(Task to complete):
Out of the data below, copy every line with the string "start".

* * *

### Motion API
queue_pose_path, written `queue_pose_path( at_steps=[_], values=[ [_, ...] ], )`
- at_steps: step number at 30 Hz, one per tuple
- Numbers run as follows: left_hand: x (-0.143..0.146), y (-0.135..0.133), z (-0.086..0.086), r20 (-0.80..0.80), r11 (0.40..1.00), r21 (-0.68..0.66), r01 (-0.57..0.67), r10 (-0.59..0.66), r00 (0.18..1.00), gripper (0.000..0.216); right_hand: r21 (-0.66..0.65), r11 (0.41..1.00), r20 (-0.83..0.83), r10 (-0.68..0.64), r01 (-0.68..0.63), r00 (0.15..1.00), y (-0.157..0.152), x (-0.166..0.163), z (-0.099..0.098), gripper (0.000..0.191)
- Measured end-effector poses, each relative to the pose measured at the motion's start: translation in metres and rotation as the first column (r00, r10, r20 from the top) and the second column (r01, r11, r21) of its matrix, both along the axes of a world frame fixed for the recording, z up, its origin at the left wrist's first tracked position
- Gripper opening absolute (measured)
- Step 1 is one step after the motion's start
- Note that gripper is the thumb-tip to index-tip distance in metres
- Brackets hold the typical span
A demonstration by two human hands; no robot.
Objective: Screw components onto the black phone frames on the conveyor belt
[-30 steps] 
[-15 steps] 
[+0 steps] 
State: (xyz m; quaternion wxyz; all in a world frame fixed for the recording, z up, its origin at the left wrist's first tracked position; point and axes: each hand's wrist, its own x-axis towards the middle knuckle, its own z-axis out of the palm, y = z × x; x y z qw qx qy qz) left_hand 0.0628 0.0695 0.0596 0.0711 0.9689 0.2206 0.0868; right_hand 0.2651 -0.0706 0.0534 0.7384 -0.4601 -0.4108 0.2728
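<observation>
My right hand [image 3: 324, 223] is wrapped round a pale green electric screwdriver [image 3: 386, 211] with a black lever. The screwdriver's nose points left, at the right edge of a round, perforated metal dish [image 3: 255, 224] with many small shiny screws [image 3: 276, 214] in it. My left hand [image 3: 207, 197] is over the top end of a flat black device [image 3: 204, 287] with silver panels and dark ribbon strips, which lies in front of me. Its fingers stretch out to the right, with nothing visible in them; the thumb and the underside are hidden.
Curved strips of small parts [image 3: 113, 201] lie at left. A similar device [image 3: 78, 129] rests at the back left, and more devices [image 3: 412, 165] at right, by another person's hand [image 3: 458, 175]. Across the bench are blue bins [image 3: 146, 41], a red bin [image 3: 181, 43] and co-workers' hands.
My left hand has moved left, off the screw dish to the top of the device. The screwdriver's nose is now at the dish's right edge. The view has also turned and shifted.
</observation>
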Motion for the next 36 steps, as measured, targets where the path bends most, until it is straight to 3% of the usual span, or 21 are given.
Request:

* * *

(Final answer):
- Measured end-effector poses, each relative to the pose measured at the motion's start: translation in metres and rotation as the first column (r00, r10, r20 from the top) and the second column (r01, r11, r21) of its matrix, both along the axes of a world frame fixed for the recording, z up, its origin at the left wrist's first tracked position
- Step 1 is one step after the motion's start

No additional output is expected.